Whaleback Owners Happy

Enfield — Despite a late December start followed by a rainy January, the new owners of Whaleback Mountain ski area say they are “very happy” with their first season.

“The weather cooperated and the community cooperated,” said John Schiffman, chairman of the Upper Valley Snow Sports Foundation.

In the report it compiled about its inaugural year, the foundation established a financial goal of keeping its first year operating loss at less than $100,000. With unaudited figures showing revenue of $536,000 and expenses of $590,000, the $54,000 shortfall easily came within that range.

The foundation bought the property from Randolph National Bank last fall after the bank foreclosed on its previous owners, a group led by former Olympic skier Evan Dybvig, that had defaulted on debts of more than $1 million.

In the coming year, the foundation hopes to continue making improvements to the ski area, adding more snowmaking equipment, night lighting and a surface lift that will carry skiers to a new area for novices and early-season trainers.

The property needed some “TLC,” General Manager Dick Harris said. Previous owners had desperately needed to make capital improvements, particularly to the mountain’s snowmaking abilities, he said.

Harris, a ski industry veteran, called January’s snowfall “a bust,” but said Whaleback managed to recoup much of its losses later in the winter, attracting about 6,500 visitors in total.

Gus DeMaggio, Kimball Union Academy’s ski coach, was one of them. DeMaggio, whose team practiced at Whaleback two to three days a week, said January was anything but a bust. His skiers have to be ready for any kind of conditions, so the month’s below-average snowfall was actually a help.

“Having Whaleback on our doorstep is great for these athletes,” he said.
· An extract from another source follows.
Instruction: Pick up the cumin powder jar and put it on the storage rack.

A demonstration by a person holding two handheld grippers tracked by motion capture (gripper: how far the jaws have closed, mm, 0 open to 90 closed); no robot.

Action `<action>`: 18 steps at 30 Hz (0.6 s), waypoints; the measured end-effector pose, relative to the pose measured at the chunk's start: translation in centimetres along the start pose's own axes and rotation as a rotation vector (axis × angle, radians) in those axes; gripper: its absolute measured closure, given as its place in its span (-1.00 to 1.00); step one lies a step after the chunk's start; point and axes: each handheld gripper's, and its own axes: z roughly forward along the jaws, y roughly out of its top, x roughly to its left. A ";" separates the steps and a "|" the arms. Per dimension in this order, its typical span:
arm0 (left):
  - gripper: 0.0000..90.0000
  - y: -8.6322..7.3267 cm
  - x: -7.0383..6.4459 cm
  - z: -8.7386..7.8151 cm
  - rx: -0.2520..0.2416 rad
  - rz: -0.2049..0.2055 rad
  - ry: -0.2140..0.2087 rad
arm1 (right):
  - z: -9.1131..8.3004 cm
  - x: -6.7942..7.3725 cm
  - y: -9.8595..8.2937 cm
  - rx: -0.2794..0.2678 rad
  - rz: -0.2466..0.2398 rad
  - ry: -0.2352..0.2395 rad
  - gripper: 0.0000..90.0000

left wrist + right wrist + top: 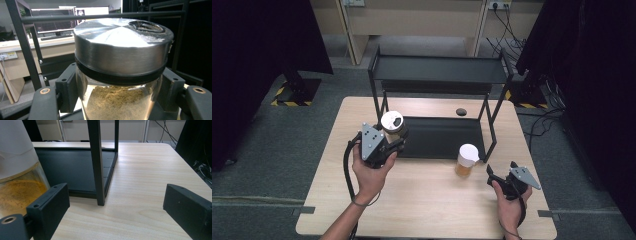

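Plainly unlabelled, the glass jar (120,75) with the silver lid carries no readable writing; brownish powder fills its lower part. The left gripper (393,142) has its jaws closed against the jar's sides, holding it upright above the table's (422,200) left half, at the front left corner of the black shelf rack (439,135). Well to the right, the right gripper (115,205) hangs wide open and empty, near a white-capped jar (467,160) of orange powder standing on the table.
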 end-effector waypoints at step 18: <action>-0.30 3.5 1.2 1.5 -0.026 0.019 0.017 | 0.0 0.0 0.0 -0.001 -0.001 -0.001 -0.85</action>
The next closest ski area to KUA is Mount Sunapee Resort, 40 minutes away, but the drive to Whaleback from KUA’s campus in Meriden takes only 10 minutes.

Besides being easy for local teams to reach, Whaleback offers them more space compared with bigger ski areas such as Sunapee, where athletes bump elbows with the general public, DeMaggio said.

DeMaggio, who is also a member of Upper Valley Snow Sports Foundation’s board of directors, hopes to bring more local teams to Whaleback. This season, Cardigan Mountain School practiced on the mountain, as did other teams and individual athletes from Ford Sayre Academy and Colby-Sawyer College.

For recreational skiers, improved snowmaking will carry the slopes through the dry spells next winter. To pay for the improvements, Whaleback hopes to raise $975,000 in the second stage of its campaign.

The foundation has applied for a grant of $500,000 from the Timken Fund of Canton, Ohio, and expects a response early this summer, Schiffman said.

While he didn’t expect Timken to award the full amount, Schiffman said, the Timken Fund had previously supported local nonprofits such as the Kilton Public Library in West Lebanon and the Upper Valley Haven shelter for the homeless in White River Junction.

When the new ownership purchased the ski area in 2013, it accepted an advance of $200,000 on a $600,000 matching grant from the Jack and Dorothy Byrne Foundation in Hanover. The nonprofit impressed its donors when it bought Whaleback for the comparatively low price of $640,000, so Schiffman hopes to meet the full goal this year as confidence in the new leadership increases.

Whaleback doesn’t intend to focus exclusively on winter recreation. This summer, the ski area plans to host mountain bikers, fitness trainers and a community crafts fair. It also plans to make its lodge available to rent for events.

The ski area didn’t open until Dec. 29 for the just-concluded ski season, but Schiffman and Harris expect to begin the 2014-15 season in mid-December at the latest.

When Whaleback does open, it can expect to see DeMaggio first in line with his 8-year-old son and 5-year-old daughter. DeMaggio and the other members of the foundation hope the community will continue to support the ski area.

“It’s a special place, and we shouldn’t take it for granted,” he said. “We’ve got to keep it up and running.”